• EXERCISE PROMPT
For the word "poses", state how many lines of the records include it, with no other text.

• PROVIDED RECORDS
________________
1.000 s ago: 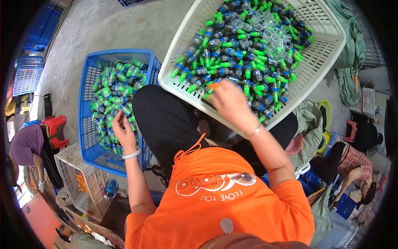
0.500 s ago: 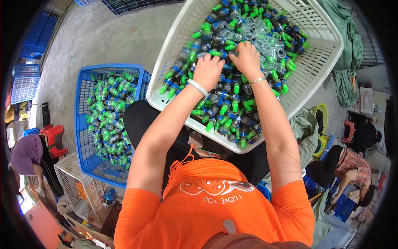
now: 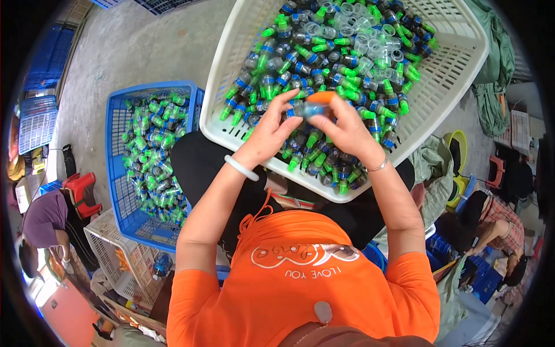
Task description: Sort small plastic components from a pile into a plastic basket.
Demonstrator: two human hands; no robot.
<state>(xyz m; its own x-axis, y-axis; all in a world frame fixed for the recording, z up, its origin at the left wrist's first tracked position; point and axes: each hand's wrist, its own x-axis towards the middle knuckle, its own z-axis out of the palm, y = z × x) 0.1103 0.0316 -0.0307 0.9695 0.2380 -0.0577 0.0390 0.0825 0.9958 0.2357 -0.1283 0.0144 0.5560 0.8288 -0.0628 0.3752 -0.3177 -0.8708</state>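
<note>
Over the near part of a white slatted basket (image 3: 480, 43), both my hands hold a small bottle with a blue band (image 3: 313, 110), blurred by motion. My left hand (image 3: 270, 128) pinches its left end between thumb and fingers. The right end is in the grip of my right hand (image 3: 351, 132), which has an orange cover (image 3: 325, 97) on a fingertip. Below and around them lie many small dark bottles with green tops and blue bands (image 3: 315, 156). Clear plastic caps (image 3: 370, 46) are heaped among the bottles toward the far side.
To the left stands a blue basket (image 3: 111, 168) filled with similar green-topped bottles. A pale crate (image 3: 107, 231) is at lower left. Green sacking (image 3: 430, 168) lies right of the white basket. Two other people bend over work, one far left (image 3: 46, 217), one far right (image 3: 500, 222).
Both hands have drawn back toward me from the pile and come together, with a small bottle now between them. The view has shifted slightly.
</note>
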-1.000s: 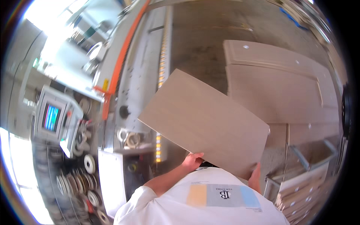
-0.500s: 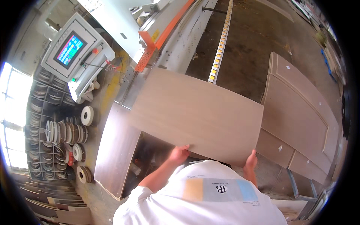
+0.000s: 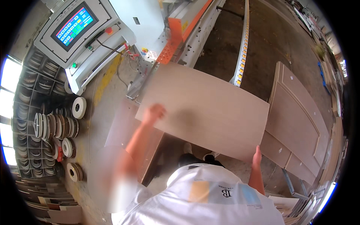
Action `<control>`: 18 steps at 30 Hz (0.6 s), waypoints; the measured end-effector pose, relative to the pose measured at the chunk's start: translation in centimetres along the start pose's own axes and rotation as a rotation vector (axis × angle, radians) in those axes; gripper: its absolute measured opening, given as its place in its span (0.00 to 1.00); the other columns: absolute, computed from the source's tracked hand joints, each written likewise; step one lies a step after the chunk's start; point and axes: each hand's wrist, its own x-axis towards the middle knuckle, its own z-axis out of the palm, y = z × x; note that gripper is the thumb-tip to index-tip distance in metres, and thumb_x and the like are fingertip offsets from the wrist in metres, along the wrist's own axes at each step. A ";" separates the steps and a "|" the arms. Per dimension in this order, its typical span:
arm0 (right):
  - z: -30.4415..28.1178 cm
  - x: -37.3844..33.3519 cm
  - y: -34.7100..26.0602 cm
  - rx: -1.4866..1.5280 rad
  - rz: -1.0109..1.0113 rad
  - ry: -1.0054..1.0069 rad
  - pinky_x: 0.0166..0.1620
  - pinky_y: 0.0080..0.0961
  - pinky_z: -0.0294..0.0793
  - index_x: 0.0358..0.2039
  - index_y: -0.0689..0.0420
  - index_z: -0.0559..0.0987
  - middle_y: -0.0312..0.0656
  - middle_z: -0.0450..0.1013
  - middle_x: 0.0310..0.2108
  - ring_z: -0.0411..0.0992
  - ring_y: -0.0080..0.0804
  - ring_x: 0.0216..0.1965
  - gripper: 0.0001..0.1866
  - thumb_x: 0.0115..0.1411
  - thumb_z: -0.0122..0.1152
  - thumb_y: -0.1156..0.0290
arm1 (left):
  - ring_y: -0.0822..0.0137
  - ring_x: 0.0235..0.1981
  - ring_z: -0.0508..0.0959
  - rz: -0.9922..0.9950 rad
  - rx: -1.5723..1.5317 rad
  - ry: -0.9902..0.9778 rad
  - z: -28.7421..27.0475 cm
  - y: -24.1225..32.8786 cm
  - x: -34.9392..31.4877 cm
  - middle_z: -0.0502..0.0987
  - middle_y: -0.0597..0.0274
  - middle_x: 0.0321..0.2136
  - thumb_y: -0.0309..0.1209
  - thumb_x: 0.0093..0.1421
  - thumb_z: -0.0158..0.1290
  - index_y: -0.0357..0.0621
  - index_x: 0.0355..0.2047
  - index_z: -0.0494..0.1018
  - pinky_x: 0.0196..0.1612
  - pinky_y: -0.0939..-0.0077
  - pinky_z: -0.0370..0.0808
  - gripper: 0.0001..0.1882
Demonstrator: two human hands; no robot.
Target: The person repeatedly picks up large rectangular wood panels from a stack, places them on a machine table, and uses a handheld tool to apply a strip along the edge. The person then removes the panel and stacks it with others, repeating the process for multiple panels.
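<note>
So the flat, rectangular grey-brown board point(image 3: 210, 108), smooth and matte with crisp straight edges, is out in front of the person's body, its far left corner right by an orange metal bracket punched with little holes point(image 3: 165, 54) at the end of the machine. Right hand point(image 3: 256, 155) is gripping the board at the near right corner, one digit up along the edge, though the rest of the fingers are tucked out of sight. Left hand point(image 3: 154, 113) is over the near left part of the board, super blurry; fingers look loosely bent, but can't tell if they're touching the surface. Past the board there's a long pale metal rail dotted with yellow blocks point(image 3: 243, 56). Off to the left is a boxy light-grey control panel with a lit screen point(image 3: 75, 28), plus a bunch of round, ring-shaped reels of edging point(image 3: 56, 125). Over on the right, big grey-brown sheets with flat faces point(image 3: 300, 112) lie stacked.
</note>
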 end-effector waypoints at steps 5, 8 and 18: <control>-3.4 0.9 2.4 -0.198 -0.022 -0.068 0.58 0.35 0.71 0.60 0.65 0.74 0.47 0.73 0.59 0.73 0.39 0.55 0.33 0.71 0.48 0.47 | 0.48 0.45 0.81 0.467 0.656 0.768 -14.5 6.7 16.6 0.82 0.50 0.46 0.41 0.60 0.59 0.44 0.47 0.79 0.48 0.56 0.77 0.19; -1.9 -3.0 -2.4 -0.376 0.188 -0.053 0.46 0.40 0.77 0.59 0.59 0.75 0.44 0.73 0.56 0.74 0.39 0.50 0.33 0.69 0.49 0.42 | 0.47 0.51 0.79 0.389 0.742 0.836 -16.9 9.7 20.5 0.81 0.48 0.50 0.45 0.59 0.60 0.45 0.51 0.76 0.53 0.55 0.75 0.24; -4.0 -8.7 -2.4 -0.237 0.353 0.153 0.25 0.26 0.68 0.47 0.51 0.77 0.35 0.74 0.38 0.72 0.29 0.31 0.28 0.67 0.50 0.38 | 0.48 0.48 0.79 0.512 0.935 0.820 -16.3 11.7 19.4 0.80 0.54 0.47 0.43 0.64 0.57 0.46 0.48 0.74 0.47 0.54 0.76 0.18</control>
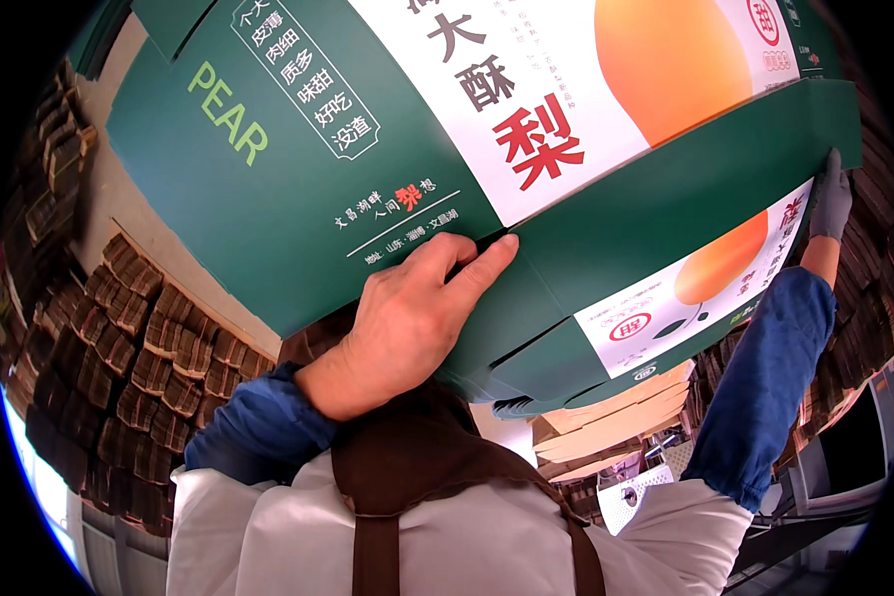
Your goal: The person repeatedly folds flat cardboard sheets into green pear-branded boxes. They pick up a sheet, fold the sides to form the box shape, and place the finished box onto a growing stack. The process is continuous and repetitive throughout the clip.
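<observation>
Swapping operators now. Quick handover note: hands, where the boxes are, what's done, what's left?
Left hand: bare, fingers pressed on the edge of the green flat box, at a flap seam. It bears on the box; a closed grip is not clear.
Right hand: grey glove, holding the box's far right edge.
Box: big green and white printed carton, held up close to the camera, not yet squared into shape.
Nearby: stacks of brown cardboard to the left, flat cartons piled below.
Done: one carton picked up. Left: flaps appear unfolded; opening it probably comes next.
</observation>
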`<action>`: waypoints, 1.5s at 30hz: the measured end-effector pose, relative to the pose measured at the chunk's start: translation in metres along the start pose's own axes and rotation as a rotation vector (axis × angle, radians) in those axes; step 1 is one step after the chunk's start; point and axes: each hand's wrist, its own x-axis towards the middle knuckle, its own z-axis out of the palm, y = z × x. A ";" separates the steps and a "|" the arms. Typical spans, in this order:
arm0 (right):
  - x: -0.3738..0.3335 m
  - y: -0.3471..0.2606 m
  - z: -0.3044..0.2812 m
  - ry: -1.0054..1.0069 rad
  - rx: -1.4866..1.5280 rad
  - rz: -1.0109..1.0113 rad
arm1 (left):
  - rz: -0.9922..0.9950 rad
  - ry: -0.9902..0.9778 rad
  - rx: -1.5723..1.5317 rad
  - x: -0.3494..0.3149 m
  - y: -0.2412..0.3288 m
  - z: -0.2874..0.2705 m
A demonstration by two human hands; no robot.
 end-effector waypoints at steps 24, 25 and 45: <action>-0.007 -0.010 0.013 0.037 -0.064 -0.026 | 0.020 -0.051 -0.017 0.001 -0.010 -0.002; -0.008 -0.011 0.013 0.046 -0.076 -0.039 | 0.009 -0.062 -0.021 0.001 -0.009 -0.004; -0.039 -0.005 0.000 0.156 -0.041 0.023 | 0.040 -0.106 0.067 0.011 -0.003 -0.005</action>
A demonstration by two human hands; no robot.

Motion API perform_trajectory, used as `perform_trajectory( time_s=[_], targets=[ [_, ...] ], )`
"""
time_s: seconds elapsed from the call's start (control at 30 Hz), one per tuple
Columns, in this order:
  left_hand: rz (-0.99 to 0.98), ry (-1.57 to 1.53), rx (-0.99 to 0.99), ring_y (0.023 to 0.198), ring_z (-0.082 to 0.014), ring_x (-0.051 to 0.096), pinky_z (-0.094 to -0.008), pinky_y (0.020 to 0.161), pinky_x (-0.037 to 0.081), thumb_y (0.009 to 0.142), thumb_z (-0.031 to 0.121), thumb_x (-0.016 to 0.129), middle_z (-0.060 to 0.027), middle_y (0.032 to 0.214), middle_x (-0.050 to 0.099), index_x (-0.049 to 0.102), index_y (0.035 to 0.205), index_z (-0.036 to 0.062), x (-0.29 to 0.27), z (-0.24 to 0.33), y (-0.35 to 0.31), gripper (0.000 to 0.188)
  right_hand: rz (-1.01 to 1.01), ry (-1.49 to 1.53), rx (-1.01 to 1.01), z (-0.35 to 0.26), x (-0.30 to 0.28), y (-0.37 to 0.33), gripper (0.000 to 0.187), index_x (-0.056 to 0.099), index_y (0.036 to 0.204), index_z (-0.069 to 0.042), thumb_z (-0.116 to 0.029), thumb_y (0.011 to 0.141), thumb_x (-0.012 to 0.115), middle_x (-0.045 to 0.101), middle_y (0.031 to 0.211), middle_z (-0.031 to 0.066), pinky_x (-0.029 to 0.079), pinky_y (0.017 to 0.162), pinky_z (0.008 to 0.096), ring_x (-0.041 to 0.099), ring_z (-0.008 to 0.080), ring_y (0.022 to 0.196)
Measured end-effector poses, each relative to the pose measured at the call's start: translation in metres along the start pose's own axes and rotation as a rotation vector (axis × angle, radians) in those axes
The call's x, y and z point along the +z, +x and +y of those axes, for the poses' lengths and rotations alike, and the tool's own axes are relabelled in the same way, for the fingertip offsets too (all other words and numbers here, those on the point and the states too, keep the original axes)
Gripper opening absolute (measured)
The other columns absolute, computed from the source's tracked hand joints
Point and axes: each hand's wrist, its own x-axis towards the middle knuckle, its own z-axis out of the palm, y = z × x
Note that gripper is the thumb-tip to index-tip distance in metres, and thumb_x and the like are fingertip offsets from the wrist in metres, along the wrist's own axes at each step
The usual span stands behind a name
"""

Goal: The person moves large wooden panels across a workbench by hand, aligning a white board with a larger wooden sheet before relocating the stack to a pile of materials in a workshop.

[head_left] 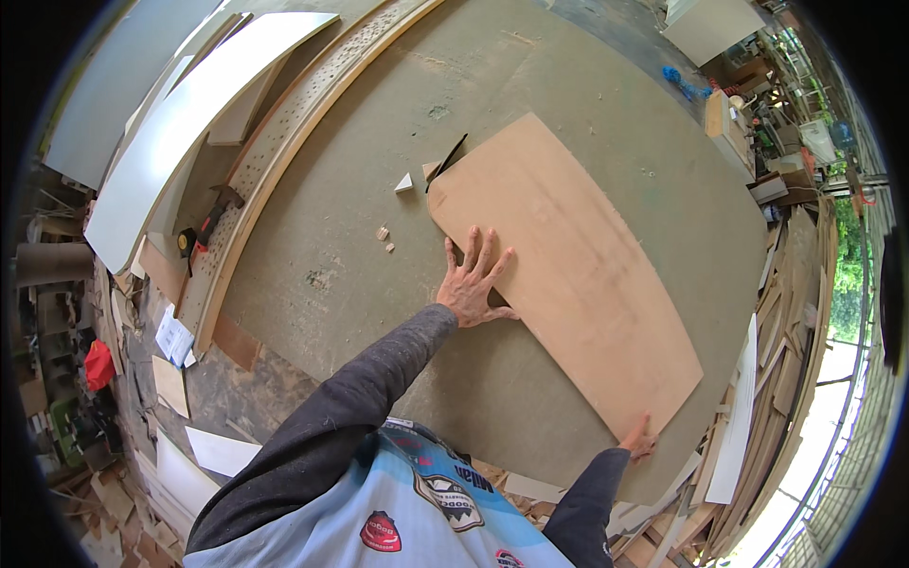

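A pale brown wooden board (587, 275), thin like plywood, lies aslant on the grey-green worktop (350, 227). My left hand (473, 284) rests at its left long edge, fingers spread, the tips of some on the board. At the near right corner, my right hand (641, 440) holds the board's edge with one finger on top; its other fingers are mostly hidden. A dark thin strip (447, 161) sticks out by the board's far left corner. Close to it stands a small white triangular piece (404, 183).
Small wood chips (383, 234) lie left of the board. A curved wooden frame (284, 161) borders the worktop's left, with a hammer (220, 213) and a tape measure (187, 242) on it. Long white panels (189, 123) lie beyond. Stacked wood strips (786, 360) fill the right side.
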Motion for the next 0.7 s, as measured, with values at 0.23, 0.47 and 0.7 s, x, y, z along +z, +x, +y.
perform_trajectory(
  time_s=[0.23, 0.47, 0.7],
  targets=[
    [-0.006, -0.004, -0.025, 0.144, -0.0414, -0.008, -0.0740, 0.105, 0.001, 0.064, 0.088, 0.048, -0.0182, 0.158, -0.001, 0.014, 0.153, 0.0228, -0.001, 0.001, 0.001, 0.116, -0.008, 0.000, 0.022, -0.005, 0.003, 0.009, 0.101, 0.048, 0.135, -0.009, -0.081, 0.066, 0.058, 0.041, 0.135, 0.0224, 0.027, 0.095, 0.0665, 0.031, 0.0444, 0.128],
    [0.005, -0.011, -0.012, 0.144, -0.0413, -0.008, -0.0734, 0.106, 0.001, 0.063, 0.088, 0.049, -0.0181, 0.158, 0.000, 0.016, 0.153, 0.0238, 0.000, 0.000, 0.001, 0.115, -0.015, -0.005, 0.029, 0.001, -0.001, 0.001, 0.105, 0.046, 0.137, -0.006, -0.083, 0.066, 0.057, 0.038, 0.136, 0.0239, 0.026, 0.096, 0.0679, 0.030, 0.0434, 0.129],
    [0.011, -0.020, 0.004, 0.145, -0.0413, -0.006, -0.0724, 0.107, 0.000, 0.063, 0.087, 0.051, -0.0181, 0.158, 0.001, 0.017, 0.152, 0.0238, -0.002, -0.005, -0.002, 0.115, -0.032, 0.015, 0.061, 0.011, -0.011, -0.021, 0.105, 0.042, 0.140, -0.007, -0.083, 0.068, 0.055, 0.035, 0.139, 0.0242, 0.026, 0.097, 0.0686, 0.029, 0.0437, 0.131]
  ],
)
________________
• SOLUTION TO THIS EXERCISE
2